I am struggling to solve the following exercise, and I would like to know if there is a simpler way to solve it than the way I chose!
Suppose that in Maryland, on a certain day, N lottery tickets are sold and M win. To have a probability of at least ${\alpha}$ of winning on that day, approximately how many tickets should be purchased?
I started out with a concrete case:
Suppose there are $100$ tickets, and $15$ of them are winning tickets, how many tickets must I buy so that I have at least a 50% chance of winning?

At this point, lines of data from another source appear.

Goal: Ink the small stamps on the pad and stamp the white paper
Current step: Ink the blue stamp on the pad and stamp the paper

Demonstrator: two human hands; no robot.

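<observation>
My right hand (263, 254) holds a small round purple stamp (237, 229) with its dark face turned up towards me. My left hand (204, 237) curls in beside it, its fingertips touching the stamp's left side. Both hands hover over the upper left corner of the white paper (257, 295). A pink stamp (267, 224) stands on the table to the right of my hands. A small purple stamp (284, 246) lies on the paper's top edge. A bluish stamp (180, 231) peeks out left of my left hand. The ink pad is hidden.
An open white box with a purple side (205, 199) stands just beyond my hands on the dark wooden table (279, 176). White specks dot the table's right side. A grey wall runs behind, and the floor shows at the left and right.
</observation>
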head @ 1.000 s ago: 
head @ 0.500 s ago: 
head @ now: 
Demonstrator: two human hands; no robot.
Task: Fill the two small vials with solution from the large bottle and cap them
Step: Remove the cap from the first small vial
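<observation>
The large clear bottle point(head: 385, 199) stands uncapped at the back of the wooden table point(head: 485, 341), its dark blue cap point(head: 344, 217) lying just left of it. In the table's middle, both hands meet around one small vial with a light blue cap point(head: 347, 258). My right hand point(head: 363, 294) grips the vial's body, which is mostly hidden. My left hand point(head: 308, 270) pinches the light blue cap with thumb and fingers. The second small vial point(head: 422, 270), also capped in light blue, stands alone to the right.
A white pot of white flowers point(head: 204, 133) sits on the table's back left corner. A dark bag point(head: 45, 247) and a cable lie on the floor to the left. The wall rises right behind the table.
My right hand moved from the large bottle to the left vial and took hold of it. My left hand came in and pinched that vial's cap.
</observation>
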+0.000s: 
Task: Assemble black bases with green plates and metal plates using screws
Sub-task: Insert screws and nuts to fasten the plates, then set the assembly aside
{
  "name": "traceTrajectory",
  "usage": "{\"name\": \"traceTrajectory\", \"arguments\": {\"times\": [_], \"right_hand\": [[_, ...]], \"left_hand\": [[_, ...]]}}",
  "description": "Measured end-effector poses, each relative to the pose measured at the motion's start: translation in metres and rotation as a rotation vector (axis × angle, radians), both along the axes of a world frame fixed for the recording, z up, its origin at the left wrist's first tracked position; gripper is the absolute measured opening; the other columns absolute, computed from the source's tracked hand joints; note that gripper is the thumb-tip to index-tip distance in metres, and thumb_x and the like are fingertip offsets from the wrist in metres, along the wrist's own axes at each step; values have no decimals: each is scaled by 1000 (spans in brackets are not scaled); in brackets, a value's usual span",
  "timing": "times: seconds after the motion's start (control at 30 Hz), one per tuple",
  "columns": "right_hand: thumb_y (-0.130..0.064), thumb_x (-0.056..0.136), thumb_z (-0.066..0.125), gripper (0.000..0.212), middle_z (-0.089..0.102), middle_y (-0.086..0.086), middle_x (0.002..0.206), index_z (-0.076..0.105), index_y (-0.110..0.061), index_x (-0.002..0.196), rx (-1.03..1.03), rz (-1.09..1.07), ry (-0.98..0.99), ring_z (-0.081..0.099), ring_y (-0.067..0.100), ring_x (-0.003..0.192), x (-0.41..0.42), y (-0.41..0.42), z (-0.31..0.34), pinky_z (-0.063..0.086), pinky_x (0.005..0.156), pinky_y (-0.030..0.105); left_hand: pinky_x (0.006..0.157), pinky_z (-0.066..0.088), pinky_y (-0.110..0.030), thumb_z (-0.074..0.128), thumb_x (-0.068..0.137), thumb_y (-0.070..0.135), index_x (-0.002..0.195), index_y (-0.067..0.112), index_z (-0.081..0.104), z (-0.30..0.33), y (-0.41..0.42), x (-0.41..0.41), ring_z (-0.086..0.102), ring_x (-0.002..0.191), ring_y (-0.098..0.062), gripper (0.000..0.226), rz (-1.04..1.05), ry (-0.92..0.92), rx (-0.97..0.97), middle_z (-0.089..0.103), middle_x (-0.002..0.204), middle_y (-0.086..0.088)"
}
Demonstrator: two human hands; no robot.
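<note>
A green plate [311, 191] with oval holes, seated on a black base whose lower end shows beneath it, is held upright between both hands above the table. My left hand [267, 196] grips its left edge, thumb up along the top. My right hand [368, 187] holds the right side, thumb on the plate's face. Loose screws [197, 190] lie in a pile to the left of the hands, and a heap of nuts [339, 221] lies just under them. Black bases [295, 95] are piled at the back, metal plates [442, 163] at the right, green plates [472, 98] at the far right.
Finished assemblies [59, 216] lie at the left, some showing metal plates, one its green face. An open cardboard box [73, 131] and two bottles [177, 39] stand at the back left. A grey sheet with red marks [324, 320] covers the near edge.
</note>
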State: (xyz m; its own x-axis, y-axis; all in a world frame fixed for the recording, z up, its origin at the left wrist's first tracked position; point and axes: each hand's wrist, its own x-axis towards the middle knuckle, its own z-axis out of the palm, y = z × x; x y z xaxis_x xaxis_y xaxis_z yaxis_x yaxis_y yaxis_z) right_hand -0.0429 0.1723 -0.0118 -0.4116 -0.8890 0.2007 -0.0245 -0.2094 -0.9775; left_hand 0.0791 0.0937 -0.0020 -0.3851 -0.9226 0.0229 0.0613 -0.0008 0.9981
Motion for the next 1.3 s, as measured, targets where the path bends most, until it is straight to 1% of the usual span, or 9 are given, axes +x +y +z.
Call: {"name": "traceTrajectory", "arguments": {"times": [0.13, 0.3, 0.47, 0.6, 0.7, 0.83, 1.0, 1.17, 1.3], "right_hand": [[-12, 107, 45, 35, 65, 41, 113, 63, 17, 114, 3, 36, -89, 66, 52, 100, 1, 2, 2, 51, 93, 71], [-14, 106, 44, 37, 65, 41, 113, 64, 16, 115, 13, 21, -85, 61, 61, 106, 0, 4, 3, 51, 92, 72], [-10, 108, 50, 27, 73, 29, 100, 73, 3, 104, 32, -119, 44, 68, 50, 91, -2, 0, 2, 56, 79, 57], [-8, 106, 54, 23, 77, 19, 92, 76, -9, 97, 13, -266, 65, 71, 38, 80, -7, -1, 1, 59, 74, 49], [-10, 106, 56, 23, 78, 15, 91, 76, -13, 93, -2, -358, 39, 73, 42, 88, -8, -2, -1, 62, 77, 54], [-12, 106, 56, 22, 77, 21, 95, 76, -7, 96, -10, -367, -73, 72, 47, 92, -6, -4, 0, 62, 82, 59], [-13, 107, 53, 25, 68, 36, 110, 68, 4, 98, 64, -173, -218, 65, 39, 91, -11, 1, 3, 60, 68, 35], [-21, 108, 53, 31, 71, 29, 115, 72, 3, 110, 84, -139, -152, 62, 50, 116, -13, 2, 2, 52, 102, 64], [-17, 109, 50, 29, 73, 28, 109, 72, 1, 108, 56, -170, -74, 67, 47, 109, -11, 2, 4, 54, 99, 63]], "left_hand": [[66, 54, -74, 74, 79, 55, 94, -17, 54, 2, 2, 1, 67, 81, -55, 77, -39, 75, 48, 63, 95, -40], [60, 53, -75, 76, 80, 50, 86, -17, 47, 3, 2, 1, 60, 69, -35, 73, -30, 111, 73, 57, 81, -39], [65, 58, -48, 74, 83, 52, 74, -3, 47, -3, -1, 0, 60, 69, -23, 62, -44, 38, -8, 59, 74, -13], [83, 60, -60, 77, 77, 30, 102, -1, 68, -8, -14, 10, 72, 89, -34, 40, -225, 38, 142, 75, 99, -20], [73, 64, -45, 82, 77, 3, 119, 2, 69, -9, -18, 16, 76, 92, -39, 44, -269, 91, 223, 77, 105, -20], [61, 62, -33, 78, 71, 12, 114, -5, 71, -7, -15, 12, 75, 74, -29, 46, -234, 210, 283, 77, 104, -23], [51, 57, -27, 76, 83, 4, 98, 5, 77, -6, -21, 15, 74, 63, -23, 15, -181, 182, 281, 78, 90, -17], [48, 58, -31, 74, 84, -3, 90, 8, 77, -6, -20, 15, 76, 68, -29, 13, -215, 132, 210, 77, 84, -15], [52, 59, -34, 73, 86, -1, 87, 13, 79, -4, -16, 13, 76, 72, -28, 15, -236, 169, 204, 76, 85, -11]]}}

and then I went case by case:
What is the probability of winning by buying $1$ ticket? Clearly the answer is:
$$\frac{15}{100}=0.15$$
Not good enough, how about by buying two tickets?:
$${2\choose{2}}*\frac{15*14}{100*99}+ {2\choose{1}}*\frac{15*85}{100*99}\approx0.279$$
Still not good enough, but I am starting to see a pattern, and so I attempt to generalize to this with:
$$\sum_{i=1}^n {n\choose i}*\frac{{_{15}}P{_i}*{_{85}}P{_{n-i}}}{{_{100}}P{_n}}$$
Now it remains to solve for $n$
$$\sum_{i=1}^n {n\choose i}*\frac{{_{15}}P{_i}*{_{85}}P{_{n-i}}}{{_{100}}P{_n}}\geq 0.5$$
It looks like monstrous calculations are needed to compute this, but then I generalize to the exercise anyway:
$$\sum_{i=1}^n {n\choose i}*\frac{{_{M}}P{_i}*{_{N-M}}P{_{n-i}}}{{_{N}}P{_n}}\geq \alpha$$
First of all, is this correct? and second of all, is there a way to simplify the calculations? I know Poisson can somehow help (so says my book) but I fail to see how, may you please explain how I can convert this into a Poisson approximation? What should I be thinking? ANY help is greatly appreciated, thank you!
BONUS: If you know any python, some tips on how I can brute force calculate this would be great too, otherwise please recommend a program with which i can do this, thank you :)
We may assume that the number of tickets $N$ and the number of winning tickets $M$ are both large. We can then do our calculations as if we are drawing with replacement (while actually it is a case of drawing without replacement). If we buy $Q$ tickets, the probability that none of them wins a prize is:
$$P = (1-M/N)^Q$$
The prize of winning at least one prize is $1-P$, which we demand to be larger than $\alpha$. Thus we arrive at the following equation, to be solved for $Q$:
$$(1-M/N)^Q < 1-\alpha$$
This is easily done by using logarithms:
$$Q > log(1-\alpha)/log(1-M/N)$$
Compute the right hand side, then round up to the next integer value.
Post Scriptum: As indicated by the OP, there is another approach possible, based on the Poisson distribution. This leads to a similar but slightly different result. It can be derived by writing the exact formula for the chance $P$, then divide each term in the numerator and dominator by $N$, yielding:
$$P =\frac {(1-M/N)(1-(M+1)/N)...(1-(M+Q-1)/N)}{(1)(1-1/N)...(1-(Q-1)/N)}$$
Now assume that $N$ is large compared to $M$ and $Q$. Then each term can be turned into an exponential. Collecting all contributions from numerator and denominator gives:
$$P = e^{-QM/N}$$
[Note that this expression can also be derived by considering $log(P)$ and making a large $N$ approximation.] The criterium that $1-P$ must be larger than $\alpha$ leads to:
$$Q > -(N/M)log(1-\alpha)$$
Numerical tests may be used to see which of the two formulas for $Q$ works best.